Trade unions: Around one in five works councils being founded is hindered

Status: 12.09.2024 16:30

Works councils and their elections are comprehensively protected by law – but trade unionists criticize the fact that employers repeatedly try to prevent new ones from being founded.

In Germany, employees can actually form a works council in all companies with more than five employees. This is regulated by the Works Constitution Act.

However, the trade union-affiliated Institute for Economic and Social Sciences (WSI) estimates that around one in five such works councils may have been hindered by companies. This is particularly often the case in medium-sized companies with 50 to 100 employees under the management of the owner.

Dozens of trade unionists interviewed

The WSI emphasizes that these results are not representative. However, the study offers an approximation of the otherwise difficult to measure phenomenon.

The WSI researchers interviewed experts from the Industrial Union of Mining, Chemicals and Energy (IGBCE), IG Metall and the Food, Beverages and Catering Union (NGG) in 131 local branches. The question was about their experiences with conducting works council elections.

Disturbance of Works council elections is punishable

Elections can be disrupted by, for example, the dismissal of candidates, the use of law firms or by supporting candidates close to the employer. If companies try to disrupt or even prevent a works council election or the work of the committee, this is also known as “union busting”. Such attempts are punishable.

If a works council already exists, there are rarely any obstructions to the elections by the employers, according to the analysis. In more than 8,000 works council elections during the period under review, disruptions were reported to the unions in just 1.7 percent of cases, according to the report.

Little hindrance to existing works councils

The situation is different for newly founded companies, where union representatives are aware of disruptions in 21.2 percent of cases. This has clear consequences, especially for newly founded companies, write the authors Martin Behrens and Heiner Dribbusch. In almost half of these cases (45 percent), no works council elections were held afterwards.

“Once a works council is established, most companies soon come to terms with its existence and rarely see any reason to fundamentally question its work,” write the researchers. The legally guaranteed right to elect a works council often has to be fought for in the face of strong resistance.

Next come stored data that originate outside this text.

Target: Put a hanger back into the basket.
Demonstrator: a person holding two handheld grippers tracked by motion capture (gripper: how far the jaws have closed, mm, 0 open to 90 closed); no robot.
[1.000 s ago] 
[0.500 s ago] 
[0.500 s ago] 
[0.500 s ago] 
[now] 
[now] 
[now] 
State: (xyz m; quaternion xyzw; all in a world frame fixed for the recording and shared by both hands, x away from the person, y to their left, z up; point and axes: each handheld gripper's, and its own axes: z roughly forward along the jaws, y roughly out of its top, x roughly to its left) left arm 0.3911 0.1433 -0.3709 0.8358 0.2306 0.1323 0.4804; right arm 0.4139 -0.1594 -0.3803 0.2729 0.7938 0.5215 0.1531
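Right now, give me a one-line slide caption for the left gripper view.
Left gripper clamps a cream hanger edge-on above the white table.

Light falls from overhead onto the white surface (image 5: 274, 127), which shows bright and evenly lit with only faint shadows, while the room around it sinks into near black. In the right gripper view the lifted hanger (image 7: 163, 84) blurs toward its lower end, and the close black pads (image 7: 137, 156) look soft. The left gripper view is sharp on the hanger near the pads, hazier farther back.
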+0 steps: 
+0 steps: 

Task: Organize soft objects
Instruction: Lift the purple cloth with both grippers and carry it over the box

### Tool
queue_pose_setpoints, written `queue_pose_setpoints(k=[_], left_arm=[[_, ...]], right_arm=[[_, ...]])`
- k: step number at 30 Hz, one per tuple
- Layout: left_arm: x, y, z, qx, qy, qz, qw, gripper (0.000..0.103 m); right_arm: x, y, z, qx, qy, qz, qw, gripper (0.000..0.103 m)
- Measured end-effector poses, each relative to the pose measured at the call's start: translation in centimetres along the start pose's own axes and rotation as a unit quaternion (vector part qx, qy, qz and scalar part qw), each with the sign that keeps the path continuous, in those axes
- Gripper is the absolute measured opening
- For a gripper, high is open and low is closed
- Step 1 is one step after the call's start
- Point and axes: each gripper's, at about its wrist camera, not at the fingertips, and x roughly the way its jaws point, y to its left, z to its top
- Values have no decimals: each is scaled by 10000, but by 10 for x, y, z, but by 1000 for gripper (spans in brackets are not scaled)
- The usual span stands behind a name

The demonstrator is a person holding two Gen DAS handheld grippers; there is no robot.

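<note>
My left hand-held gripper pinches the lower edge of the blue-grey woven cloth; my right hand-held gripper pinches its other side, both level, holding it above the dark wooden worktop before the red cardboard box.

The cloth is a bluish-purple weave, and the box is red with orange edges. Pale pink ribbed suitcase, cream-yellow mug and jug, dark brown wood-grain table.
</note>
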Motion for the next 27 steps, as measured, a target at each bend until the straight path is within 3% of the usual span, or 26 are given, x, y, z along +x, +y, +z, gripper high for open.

Employers: Very few procedures

The Confederation of German Employers’ Associations (BDA) referred to tagesschau.de-Request that the public prosecutor’s offices only received a few cases of obstruction of works council work.

“The claim is more reminiscent of the Loch Ness monster: many claim to have seen it, but no one has discovered it yet,” the employers said in a statement. The number of cases in which charges are brought is in the single digits.